Many conventional luminaries utilize incandescent or various types of fluorescent light sources. Limitations of many different types of luminaries stem from the need to address the dissipation of high amounts of heat, specifically from incandescent light sources. Known solutions include luminaire designs that are intended to be used in well ventilated setups, in which most of the outside surface of the luminaire—for example, a suspended spot light—is exposed to facilitate heat dissipation into the ambient environment via convection. Other luminaries, intended for applications where effective cooling via convection is limited, are often designed to dissipate waste heat via radiation or heat conduction. Such luminaries include so-called “recessed lights,” such as broad-angle flood lights and narrow-angle spot lights, designed for installation into insulated openings in walls or ceilings. Luminaries based on conventional light sources, while providing reasonably effective heat dissipation via radiation, suffer from lack of effective color and intensity control, low luminous efficacy, and a host of other disadvantages.
Recently, advances in the development and improvements of the luminous flux of light-emitting devices such as solid-state semiconductor and organic light-emitting diodes (LEDs) have made these devices suitable for use in general illumination applications, including architectural, entertainment, and roadway lighting. Functional advantages and benefits of LEDs include high energy conversion and optical efficiency, durability, lower operating costs, and many others, making LED-based light sources increasingly competitive with traditional light sources, such as incandescent, fluorescent, and high-intensity discharge lamps. Also, recent advances in LED technology and ever-increasing selection of LED wavelengths to choose from have provided efficient and robust white light and colour-changing LED light sources that enable a variety of lighting effects in many applications.
Many existing solid-state luminaries and luminaire designs, however, are complex, include large numbers of components and as a result their manufacturing can be resource- and cost-intensive. For example, maintaining a proper junction temperature is an important component to developing an efficient solid-state lighting system, as the LEDs perform with a higher efficacy when run at cooler temperatures. The use of active cooling via fans and other mechanical air moving systems, however, is typically discouraged in the general lighting industry primarily due to its inherent noise, cost and high maintenance needs. Thus, it is desirable to achieve air flow rates comparable to that of an actively cooled system without the noise, cost or moving parts, while minimizing the space requirements of the cooling system.

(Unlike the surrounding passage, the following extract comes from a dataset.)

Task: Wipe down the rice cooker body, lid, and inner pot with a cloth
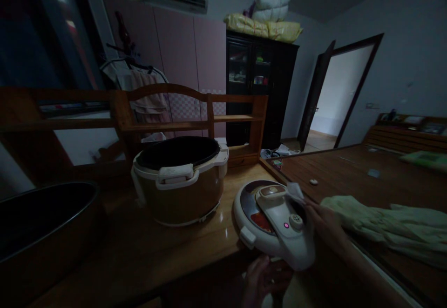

A number of solutions have been proposed, addressing the disposition of solid-state light sources and the configuration of cooling systems of luminaries in order to facilitate the heat dissipation and to mitigate undesirable effects caused by heating of solid-state light sources. Some examples include a number of products suitable for operation in recessed installations such as, a number of lighting products offered by various manufacturers that include 360 lm white LEDs manufactured by Cree Inc., or the LED Low-Profile Fixture Designs provided by the California Energy Commission in cooperation with the Architectural Energy Corporation and the Rensselaer Polytechnic Institute Lighting Research Center described at http://www.lrc.rpi.edu/programs/solidstate/.
Many known solutions, however, fail suggest a solid-state lighting device that provides good thermal management in combination with a modular configuration that allows adequate maintenance, replacement or repair of its components. There is, therefore, a need for a luminaire employing LED-based light sources that addresses a number of disadvantages of known solid-state lighting devices, particularly those associated with thermal management, light output, and ease of installation and maintenance.
This background information is provided to disclose information believed by the applicant to be of possible relevance to the present invention. No admission is necessarily intended, nor should be construed, that any of the preceding information constitutes prior art against the present invention.